Figure 1. ASC/caspase-1 negatively regulates AIM2 speck formation during Francisella infection. (A–E) BMM from the indicated genotypes were infected with F. novicida or the ΔFPI mutant at a MOI of 10 for the indicated time. (A) Endogenous ASC (green) and AIM2 (red), (B) endogenous ASC (green) and U112 bacteria (red) were detected by immunofluorescence (scale bar: 10 μm). Representative images are shown. (A) The inset corresponds to a magnification of the AIM2/ASC speck (scale bar: 1 μm). ASC (C) and AIM2 (D) speck-forming cells were scored by immunofluorescence microscopy. (E) The pyroptosome enrichment protocol (left panel) and the immunoblots of β-actin and endogenous ASC before and after chemical cross-linking (right panel) are shown. Bands quantification was performed using ImageJ software. The numbers below each lane indicate the amount of β-actin (top panel) or ASC dimers (lower panel), ND, not detectable. One experiment representative of two (D) or more than two (C,E) independent experiments is shown (mean and standard deviation of triplicates are shown).
Since the AIM2 inflammasome triggers pyroptosis of F. novicida-infected macrophages (Mariathasan et al., 2005; Fernandes-Alnemri et al., 2010; Jones et al., 2010), we investigated whether the delay in AIM2/ASC speck formation was due to an early death of WT macrophages. While we observed AIM2/ASC speck formation in Casp1KO macrophages as early as 4 h PI (Figure 1B), at the low MOI used in this study, we could not detect any death in WT macrophages before 8 h PI (Figures 2A–C). The absence of death before 8 h PI was validated by three different assays (LDH release assay-Figure 2A, microscopy analysis using the membrane-impermeant dye, Ethidium homodimer-Figure 2B; Flow cytometry analysis of propidium iodide positive cells-Figure 2C). This death kinetics was similar to the one obtained previously using real time monitoring of pore formation (Pierini et al., 2012). These results strongly suggested that the delay in the formation of AIM2/ASC speck in WT macrophages was not caused by an early WT macrophage death. To formerly exclude death of WT macrophages as a confounding factor, we determined the kinetics of ASC speck formation in presence of extracellular glycine, which blocks caspase-1-mediated pyroptosis (Fink and Cookson, 2006). Importantly, even in absence of macrophage death (Figure 2E), WT macrophages still displayed a delay in ASC speck formation as compared to Casp1KO macrophages (Figure 2D). As previously described for Salmonella (Fink and Cookson, 2006), glycine inhibited Francisella-mediated pyroptosis without blocking IL-1β release (Figure 2F). Taken together, these results demonstrated that an ASC/caspase-1-dependent mechanism negatively regulates AIM2/ASC complex formation or stability in F. novicida-infected WT macrophages.
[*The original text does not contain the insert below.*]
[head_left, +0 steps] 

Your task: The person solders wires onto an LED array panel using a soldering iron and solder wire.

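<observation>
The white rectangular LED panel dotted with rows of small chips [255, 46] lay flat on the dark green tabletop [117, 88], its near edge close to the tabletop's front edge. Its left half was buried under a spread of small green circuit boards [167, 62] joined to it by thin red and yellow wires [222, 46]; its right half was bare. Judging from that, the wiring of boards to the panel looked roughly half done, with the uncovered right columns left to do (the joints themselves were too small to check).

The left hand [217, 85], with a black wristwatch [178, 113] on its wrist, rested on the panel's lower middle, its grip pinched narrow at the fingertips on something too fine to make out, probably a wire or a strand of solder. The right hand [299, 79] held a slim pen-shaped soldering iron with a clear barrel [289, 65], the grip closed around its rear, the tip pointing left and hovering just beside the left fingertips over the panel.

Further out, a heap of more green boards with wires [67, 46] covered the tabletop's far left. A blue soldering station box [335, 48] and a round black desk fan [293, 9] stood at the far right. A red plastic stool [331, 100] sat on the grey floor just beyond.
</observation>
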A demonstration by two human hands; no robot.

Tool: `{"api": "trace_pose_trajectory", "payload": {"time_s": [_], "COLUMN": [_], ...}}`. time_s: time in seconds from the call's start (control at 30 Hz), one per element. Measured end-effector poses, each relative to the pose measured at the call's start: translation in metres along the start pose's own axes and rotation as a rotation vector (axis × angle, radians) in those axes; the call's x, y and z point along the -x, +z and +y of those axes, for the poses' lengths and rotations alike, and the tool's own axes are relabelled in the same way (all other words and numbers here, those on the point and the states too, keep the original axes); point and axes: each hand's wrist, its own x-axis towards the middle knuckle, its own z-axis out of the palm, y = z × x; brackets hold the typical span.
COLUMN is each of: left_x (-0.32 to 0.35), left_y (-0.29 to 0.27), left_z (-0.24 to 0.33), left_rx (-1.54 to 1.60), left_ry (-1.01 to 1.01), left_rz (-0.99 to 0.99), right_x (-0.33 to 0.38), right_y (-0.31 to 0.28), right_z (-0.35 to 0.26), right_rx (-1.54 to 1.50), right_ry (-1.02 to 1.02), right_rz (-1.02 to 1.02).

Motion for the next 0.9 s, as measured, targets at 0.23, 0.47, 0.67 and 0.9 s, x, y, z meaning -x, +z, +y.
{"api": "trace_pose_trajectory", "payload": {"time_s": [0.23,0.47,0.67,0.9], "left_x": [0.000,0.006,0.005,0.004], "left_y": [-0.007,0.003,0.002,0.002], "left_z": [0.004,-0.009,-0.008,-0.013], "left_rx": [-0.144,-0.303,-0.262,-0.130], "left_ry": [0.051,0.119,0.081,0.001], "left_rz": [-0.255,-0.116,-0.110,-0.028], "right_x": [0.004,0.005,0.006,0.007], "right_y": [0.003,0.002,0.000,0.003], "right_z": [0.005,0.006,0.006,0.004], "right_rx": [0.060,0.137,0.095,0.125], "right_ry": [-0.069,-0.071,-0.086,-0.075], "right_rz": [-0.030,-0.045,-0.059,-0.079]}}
Figure 2. The ASC/caspase-1-mediated negative regulation of AIM2 complex formation is not due to an early death of WT macrophages. (A–C) Kinetics of cell death in BMM from the indicated genotypes infected with F. novicida or the ΔFPI mutant at the indicated MOI for the indicated time. Cell death was determined by LDH assay (A), microscopy following EthD-1 addition (B) and flow cytometry using propidium iodide (C). (D–F) BMM were treated with glycine (25mM) at 1 h PI. ASC speck-forming cells were scored by immunofluorescence microscopy at the indicated time post-infection (D). Cell death (E) and IL-1β in the supernatant (F) at 8 h PI were quantified by LDH assay and ELISA, respectively. One experiment representative of three independent experiments (A–F) is shown (mean and standard deviation of triplicates are shown).
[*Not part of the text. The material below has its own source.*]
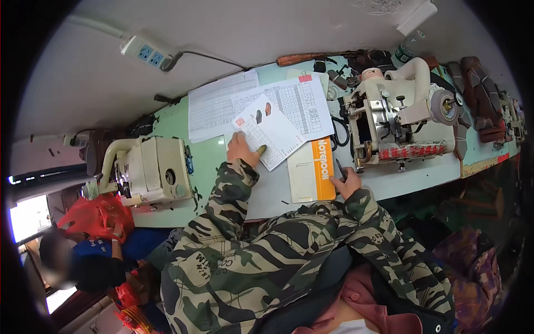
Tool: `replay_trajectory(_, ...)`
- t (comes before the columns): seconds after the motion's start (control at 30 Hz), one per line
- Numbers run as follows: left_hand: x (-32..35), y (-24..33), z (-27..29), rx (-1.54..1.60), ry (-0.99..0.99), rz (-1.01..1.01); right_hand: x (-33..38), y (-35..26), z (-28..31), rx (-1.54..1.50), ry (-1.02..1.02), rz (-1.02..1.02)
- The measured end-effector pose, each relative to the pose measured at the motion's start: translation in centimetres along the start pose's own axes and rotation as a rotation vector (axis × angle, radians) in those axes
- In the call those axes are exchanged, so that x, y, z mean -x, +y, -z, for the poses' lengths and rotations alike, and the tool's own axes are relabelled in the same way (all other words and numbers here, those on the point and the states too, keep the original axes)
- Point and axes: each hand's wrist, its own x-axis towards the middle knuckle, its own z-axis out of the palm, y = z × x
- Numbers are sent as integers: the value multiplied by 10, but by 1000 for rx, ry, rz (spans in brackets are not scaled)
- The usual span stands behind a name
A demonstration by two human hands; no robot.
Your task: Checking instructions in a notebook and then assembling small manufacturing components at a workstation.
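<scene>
Right hand (349, 186) fingers pinch a dark pen (340, 168), long axis pointing toward the counter's (217, 161) far edge, beside the orange notebook (312, 177). Left hand (243, 149) fingers press together on a printed sheet (271, 131). Sewing machines flank both ends.

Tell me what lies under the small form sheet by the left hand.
Under the small form sheet lie larger printed table sheets on the green table. The left hand touches its lower edge. The tables' covered parts stay hidden.

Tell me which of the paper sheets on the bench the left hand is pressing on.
The left hand presses the tilted sheet bearing small dark pictures, which lies atop the others. The two larger table-printed sheets lie behind it, untouched.
</scene>
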Motion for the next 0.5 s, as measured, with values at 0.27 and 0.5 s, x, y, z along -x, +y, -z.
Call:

The ASC/Caspase-1-Dependent Regulation of AIM2/ASC Speck Formation/Stability is Neither Due to Differences in Bacterial Entry/Replication Nor in TNF-α, Type I IFN or Autophagy Levels
Activation of the AIM2 inflammasome upon F. novicida infection is dependent on the number of bacteria invading the macrophages and on the ability of the bacteria to escape into the cytosol and to replicate within macrophages (Mariathasan et al., 2005). One possible explanation for the faster AIM2/ASC speck formation occurring in Casp1KO and ASCKO as compared to WT macrophages could be that the level of cell invasion, escape into the cytosol or replication would be higher in Casp1KO and ASCKO macrophages as compared to WT macrophages. However, bacterial entry was identical between WT and Casp1KO macrophages macrophages as determined by CFU assay (Figure 3A) or flow cytometry using GFP-expressing F. novicida (Figure 3B). To quantify F. novicida escape into the host cytosol, we used a technique recently used by Enninga and collaborators to monitor Shigella flexneri vacuolar rupture in epithelial cells (Nothelfer et al., 2011). Briefly, macrophages were loaded with CCF4, a fluorescence resonance energy transfer (FRET) probe retained within the host cytosol following the action of host cytosolic esterases. When cleaved by β-lactamase, the CCF4 FRET is lost leading upon excitation at 405 nm to a shift of fluorescence from green (535nm) to blue (450nm). F. novicida naturally express a β-lactamase able to cleave the CCF4 substrate (Broms et al., 2012). Its escape into the host cytosol is thus associated with a shift of the CCF4 probe from green to blue. Using this technique, we observed as previously demonstrated by others (Lindgren et al., 2004) that F. novicida escaped into the host cytosol in a FPI-dependent manner (Figure 3C). Furthermore, the kinetics of escape into the macrophages cytosol were identical in Casp1KO and WT macrophages (Figure 3D). Similarly, during the time frame of the AIM2/ASC complex regulatory mechanism (0-6 h PI), intracellular bacterial growth was similar between WT and Casp1KO macrophages (Figures 3A,B). After 6 h PI, intracellular bacterial replication was faster in Casp1KO than in WT macrophages likely due to the pyroptosis of WT macrophages associated with the loss of the bacterial replicative niche. Altogether, these results indicated that the faster AIM2 specks formation kinetic observed in ASCKO and Casp1KO macrophages as compared to WT macrophages was not due to a lower level of invasion, escape or replication into the host cytosol in the latter cells.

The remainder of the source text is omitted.